Mango Limeade Pie
|1 1/2||cups graham cracker crumbs (from 12 cracker sheets)|
|1||tablespoon Stevia In The Raw®|
|6||tablespoons olive oil|
|1/4||cup Stevia In The Raw®|
|2||cups mango nectar|
|1||cup fresh lime juice|
|4||tablespoons unsalted butter, cut into small pieces|
|2||cups fresh raspberries and blueberries|
Preheat oven to 350˚F. In a 9” pie pan, combine graham cracker crumbs with olive oil and mix well. Press crust evenly on bottom and up sides of pan. Bake until golden brown and set, about 10-12 minutes. Let cool completely.

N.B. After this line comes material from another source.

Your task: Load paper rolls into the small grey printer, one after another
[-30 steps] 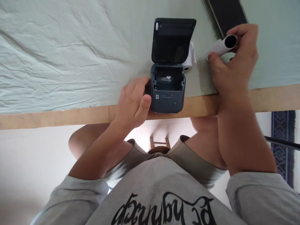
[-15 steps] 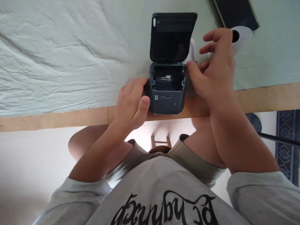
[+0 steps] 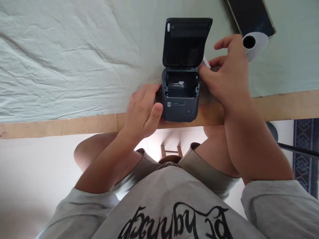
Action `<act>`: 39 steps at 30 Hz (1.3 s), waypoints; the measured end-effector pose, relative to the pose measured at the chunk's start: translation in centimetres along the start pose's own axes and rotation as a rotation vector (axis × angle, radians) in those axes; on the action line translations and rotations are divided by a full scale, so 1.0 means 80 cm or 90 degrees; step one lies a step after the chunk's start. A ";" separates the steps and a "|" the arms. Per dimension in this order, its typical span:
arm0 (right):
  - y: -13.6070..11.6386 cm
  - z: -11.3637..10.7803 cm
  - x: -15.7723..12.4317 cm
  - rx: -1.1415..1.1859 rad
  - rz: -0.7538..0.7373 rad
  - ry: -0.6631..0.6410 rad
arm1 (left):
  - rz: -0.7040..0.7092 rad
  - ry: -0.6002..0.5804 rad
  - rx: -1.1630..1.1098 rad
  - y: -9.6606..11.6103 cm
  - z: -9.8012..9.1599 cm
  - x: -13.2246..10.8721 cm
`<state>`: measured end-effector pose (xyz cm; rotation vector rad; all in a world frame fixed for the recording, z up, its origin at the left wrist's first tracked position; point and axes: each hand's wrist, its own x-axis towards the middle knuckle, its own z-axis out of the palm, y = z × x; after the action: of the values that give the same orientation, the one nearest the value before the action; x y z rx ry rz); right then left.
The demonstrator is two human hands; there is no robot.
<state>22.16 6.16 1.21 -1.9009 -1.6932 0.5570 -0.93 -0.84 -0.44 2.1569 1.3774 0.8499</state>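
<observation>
A dark label printer stands at the table's edge, its lid swung up and its inner bay exposed. A small white patch with print shows inside the bay. My left hand rests against the printer's left side, thumb raised apart from the fingers. At the right rear corner, my right hand has its thumb and a finger closed on a piece of white paper, partly hidden behind the lid. The other fingers are stretched out. Just beyond that hand is a white paper roll with a dark core.
A dark phone-like slab lies behind the roll at the upper right. A pale green wrinkled cloth covers the table up to its wooden edge. Below are my legs and a patterned rug.
The printer has shifted slightly right, my left hand moving with it. My right thumb and finger have come together on the white paper, which has turned into a narrower strip in view.
</observation>
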 end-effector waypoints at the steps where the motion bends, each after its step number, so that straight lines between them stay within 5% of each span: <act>1: 0.001 -0.002 -0.002 -0.016 -0.004 -0.002 | 0.002 -0.001 -0.001 0.000 0.000 0.000; 11: 0.016 -0.038 -0.036 -0.191 -0.102 -0.008 | 0.003 -0.009 -0.004 -0.001 0.000 0.001; 24: 0.017 -0.028 -0.029 -0.204 -0.120 -0.038 | 0.003 -0.006 -0.002 0.002 -0.002 0.003; 32: 0.016 -0.035 -0.031 0.049 -0.159 0.086 | 0.004 -0.007 0.012 0.000 0.001 0.004; 39: 0.002 -0.012 -0.035 0.101 -0.266 0.052 | 0.005 -0.012 -0.001 -0.001 0.000 0.001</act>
<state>22.54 3.24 1.71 -1.3859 -1.8618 0.4256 -0.91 -0.76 -0.47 2.1651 1.3605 0.8312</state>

Meanwhile, in a medium saucepan whisk together cornstarch and Stevia In The Raw®. Whisk in mango nectar, lime juice, and eggs until smooth. Cook over medium heat, stirring constantly with a spatula, until thickened and the curd coats the back of a spoon, about 10 minutes. Stir in butter until melted. Pour mixture into crust and refrigerate to chill completely. Just before serving, top with raspberries or blueberries.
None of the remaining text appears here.